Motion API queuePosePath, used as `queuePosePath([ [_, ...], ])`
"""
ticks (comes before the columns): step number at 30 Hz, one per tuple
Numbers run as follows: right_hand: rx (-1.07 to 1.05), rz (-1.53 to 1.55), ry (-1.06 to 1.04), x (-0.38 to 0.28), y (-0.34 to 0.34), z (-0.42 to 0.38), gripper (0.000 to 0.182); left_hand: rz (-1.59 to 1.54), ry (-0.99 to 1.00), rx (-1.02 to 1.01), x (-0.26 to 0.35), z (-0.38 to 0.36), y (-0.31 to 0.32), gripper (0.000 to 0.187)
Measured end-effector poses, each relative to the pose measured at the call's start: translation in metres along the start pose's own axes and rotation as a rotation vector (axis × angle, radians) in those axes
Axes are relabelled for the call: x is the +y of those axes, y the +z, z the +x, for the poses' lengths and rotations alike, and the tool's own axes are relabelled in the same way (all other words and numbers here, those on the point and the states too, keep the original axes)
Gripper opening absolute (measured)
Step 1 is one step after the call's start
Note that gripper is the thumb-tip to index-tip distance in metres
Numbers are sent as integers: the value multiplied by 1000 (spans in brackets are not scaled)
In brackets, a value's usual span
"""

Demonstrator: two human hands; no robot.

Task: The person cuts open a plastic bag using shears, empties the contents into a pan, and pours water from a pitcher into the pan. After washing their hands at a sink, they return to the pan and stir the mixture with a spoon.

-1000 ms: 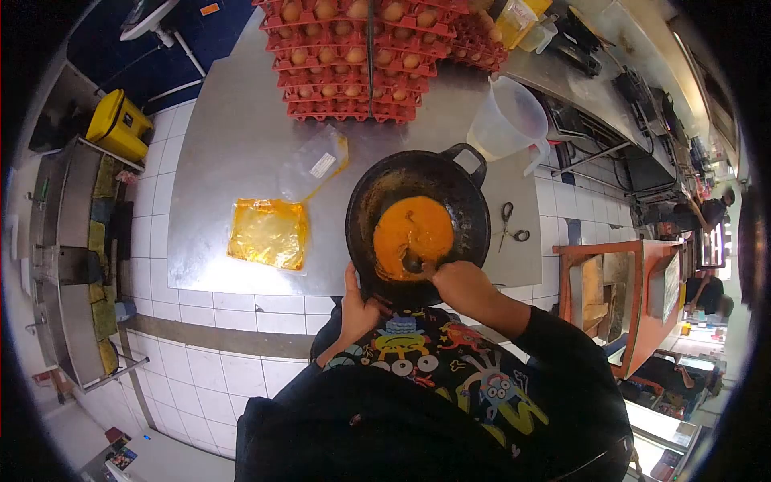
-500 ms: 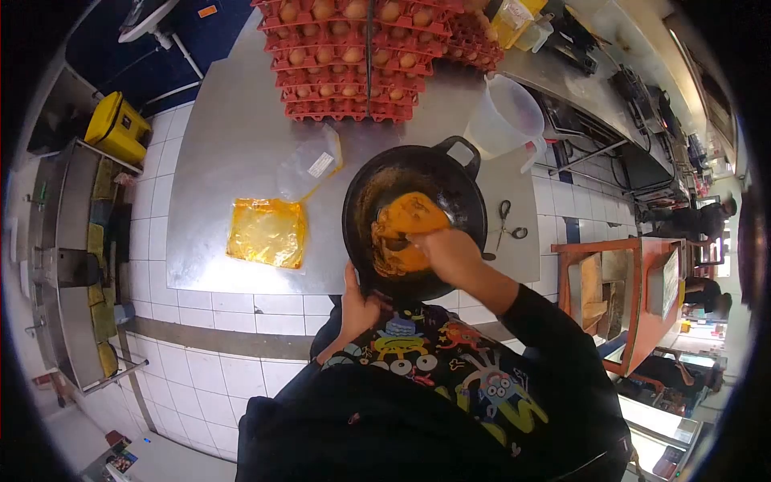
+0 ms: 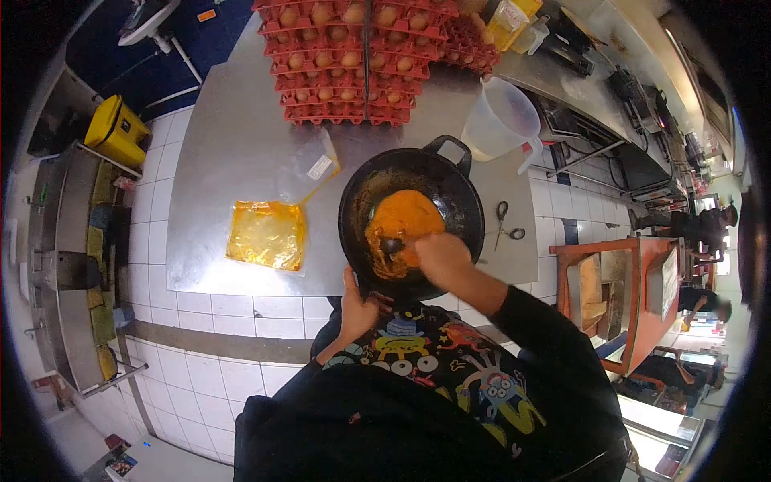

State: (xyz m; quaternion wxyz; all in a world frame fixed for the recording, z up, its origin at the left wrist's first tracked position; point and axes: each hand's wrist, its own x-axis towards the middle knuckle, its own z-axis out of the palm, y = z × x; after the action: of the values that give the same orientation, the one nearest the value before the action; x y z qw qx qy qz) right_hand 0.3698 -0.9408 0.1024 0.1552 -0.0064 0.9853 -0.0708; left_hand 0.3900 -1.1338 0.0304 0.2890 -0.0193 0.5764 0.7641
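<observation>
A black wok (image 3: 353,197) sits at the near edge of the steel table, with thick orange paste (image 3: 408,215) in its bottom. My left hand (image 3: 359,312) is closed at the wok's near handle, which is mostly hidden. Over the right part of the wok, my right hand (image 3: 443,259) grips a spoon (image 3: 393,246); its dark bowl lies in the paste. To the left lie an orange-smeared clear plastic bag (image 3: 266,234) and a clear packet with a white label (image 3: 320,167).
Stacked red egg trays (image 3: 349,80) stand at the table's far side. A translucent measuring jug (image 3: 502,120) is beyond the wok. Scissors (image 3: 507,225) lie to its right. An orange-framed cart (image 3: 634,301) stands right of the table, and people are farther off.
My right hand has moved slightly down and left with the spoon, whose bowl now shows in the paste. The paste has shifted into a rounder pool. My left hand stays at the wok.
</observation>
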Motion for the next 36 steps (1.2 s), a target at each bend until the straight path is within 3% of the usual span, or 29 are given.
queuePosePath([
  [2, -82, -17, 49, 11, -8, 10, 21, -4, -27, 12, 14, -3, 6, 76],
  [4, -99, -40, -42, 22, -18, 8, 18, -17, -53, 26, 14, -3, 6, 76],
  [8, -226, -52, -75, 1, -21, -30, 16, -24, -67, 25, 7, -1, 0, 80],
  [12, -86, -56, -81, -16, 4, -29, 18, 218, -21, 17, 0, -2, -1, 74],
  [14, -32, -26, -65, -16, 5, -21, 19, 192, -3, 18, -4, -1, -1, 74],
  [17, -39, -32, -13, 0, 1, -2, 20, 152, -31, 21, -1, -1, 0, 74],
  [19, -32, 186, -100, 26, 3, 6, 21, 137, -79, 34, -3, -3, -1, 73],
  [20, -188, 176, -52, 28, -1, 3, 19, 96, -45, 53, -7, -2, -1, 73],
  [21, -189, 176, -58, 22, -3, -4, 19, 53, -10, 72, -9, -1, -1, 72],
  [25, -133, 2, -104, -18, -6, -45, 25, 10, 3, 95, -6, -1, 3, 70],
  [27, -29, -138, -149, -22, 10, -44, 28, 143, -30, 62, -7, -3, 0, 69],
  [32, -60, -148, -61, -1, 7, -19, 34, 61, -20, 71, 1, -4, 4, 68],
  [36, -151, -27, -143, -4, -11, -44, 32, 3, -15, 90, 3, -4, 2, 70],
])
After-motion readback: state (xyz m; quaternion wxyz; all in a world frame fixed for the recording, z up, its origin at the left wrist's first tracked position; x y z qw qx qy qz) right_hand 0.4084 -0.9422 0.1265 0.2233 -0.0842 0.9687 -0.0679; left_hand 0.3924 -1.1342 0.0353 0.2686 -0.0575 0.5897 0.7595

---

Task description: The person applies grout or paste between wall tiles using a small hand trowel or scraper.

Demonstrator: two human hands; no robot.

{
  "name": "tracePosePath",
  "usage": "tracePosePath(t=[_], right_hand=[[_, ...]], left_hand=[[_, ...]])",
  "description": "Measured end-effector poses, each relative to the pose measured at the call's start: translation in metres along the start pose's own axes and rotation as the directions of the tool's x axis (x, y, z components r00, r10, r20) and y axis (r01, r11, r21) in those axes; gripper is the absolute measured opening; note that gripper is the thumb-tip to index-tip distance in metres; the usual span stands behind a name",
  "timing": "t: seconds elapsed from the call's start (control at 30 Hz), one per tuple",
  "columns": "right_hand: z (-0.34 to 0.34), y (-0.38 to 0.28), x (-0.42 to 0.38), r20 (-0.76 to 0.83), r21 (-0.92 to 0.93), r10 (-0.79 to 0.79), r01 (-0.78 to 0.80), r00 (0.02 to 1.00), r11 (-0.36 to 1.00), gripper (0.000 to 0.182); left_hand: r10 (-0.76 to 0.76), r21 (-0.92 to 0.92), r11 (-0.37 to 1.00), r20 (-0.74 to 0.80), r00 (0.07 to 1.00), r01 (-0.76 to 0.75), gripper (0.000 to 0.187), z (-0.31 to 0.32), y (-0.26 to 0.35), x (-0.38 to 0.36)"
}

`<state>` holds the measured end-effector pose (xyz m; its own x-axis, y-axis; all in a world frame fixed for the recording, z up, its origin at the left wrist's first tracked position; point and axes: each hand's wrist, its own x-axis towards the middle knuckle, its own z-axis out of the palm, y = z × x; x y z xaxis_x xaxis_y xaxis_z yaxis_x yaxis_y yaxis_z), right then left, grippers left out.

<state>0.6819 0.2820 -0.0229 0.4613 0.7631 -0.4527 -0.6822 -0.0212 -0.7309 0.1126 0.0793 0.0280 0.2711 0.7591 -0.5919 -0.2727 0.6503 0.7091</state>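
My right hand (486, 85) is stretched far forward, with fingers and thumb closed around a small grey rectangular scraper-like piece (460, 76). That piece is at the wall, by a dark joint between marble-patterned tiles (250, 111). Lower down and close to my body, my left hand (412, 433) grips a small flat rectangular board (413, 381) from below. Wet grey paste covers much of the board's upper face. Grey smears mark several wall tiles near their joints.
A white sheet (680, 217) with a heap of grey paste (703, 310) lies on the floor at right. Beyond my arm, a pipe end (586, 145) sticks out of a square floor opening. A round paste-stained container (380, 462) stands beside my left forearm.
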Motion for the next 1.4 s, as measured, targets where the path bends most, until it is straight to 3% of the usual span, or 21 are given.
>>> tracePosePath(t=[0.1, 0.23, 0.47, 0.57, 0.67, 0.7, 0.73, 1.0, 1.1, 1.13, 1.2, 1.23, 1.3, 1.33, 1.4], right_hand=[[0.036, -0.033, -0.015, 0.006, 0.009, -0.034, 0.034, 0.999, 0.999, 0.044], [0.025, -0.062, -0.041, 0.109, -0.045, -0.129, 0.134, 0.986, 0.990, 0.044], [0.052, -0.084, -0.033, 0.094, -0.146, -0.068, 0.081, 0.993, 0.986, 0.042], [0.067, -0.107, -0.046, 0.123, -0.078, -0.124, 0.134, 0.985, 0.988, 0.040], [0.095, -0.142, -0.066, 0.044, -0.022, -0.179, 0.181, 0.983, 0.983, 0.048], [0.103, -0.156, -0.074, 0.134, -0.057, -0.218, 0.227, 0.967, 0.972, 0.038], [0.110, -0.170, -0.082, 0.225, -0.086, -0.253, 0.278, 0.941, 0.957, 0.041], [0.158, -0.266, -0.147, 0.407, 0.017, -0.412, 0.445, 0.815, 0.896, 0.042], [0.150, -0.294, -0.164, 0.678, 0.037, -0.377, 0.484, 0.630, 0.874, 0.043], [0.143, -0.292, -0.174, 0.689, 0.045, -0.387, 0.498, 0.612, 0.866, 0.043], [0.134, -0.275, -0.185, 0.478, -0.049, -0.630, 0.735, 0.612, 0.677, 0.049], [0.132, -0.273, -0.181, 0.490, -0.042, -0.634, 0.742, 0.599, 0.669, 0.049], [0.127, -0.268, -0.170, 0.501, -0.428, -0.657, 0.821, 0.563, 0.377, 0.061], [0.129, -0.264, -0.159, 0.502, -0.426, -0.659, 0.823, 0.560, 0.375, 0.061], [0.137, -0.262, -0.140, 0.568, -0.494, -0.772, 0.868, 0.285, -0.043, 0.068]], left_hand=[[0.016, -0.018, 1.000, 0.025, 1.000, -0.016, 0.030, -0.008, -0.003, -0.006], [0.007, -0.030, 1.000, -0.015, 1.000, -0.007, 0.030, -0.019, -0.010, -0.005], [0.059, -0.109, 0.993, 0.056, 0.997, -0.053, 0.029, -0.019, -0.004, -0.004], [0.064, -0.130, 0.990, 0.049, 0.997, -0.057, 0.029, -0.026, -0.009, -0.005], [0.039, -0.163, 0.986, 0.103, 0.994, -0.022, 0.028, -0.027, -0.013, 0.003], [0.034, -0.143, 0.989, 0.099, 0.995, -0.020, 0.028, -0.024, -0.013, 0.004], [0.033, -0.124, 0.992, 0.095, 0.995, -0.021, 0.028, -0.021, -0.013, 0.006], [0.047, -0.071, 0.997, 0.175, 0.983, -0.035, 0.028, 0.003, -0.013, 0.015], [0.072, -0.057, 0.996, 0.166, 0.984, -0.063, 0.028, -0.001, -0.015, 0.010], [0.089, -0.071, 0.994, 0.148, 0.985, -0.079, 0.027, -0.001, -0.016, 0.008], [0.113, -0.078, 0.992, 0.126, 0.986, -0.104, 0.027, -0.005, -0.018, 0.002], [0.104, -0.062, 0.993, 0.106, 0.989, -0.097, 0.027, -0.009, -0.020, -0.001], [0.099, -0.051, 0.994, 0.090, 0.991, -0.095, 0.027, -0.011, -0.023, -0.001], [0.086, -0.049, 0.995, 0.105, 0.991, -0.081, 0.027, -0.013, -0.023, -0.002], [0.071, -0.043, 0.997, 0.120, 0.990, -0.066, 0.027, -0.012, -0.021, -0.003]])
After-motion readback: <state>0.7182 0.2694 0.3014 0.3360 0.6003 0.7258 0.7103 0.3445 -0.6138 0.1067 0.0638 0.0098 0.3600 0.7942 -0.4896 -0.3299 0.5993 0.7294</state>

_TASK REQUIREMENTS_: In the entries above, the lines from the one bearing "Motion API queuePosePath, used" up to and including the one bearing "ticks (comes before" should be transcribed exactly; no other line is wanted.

_FINISHED EXERCISE_:
Motion API queuePosePath, used as `queuePosePath([ [_, ...], ])`
"""
ticks (comes before the columns): step number at 30 Hz, one per tuple

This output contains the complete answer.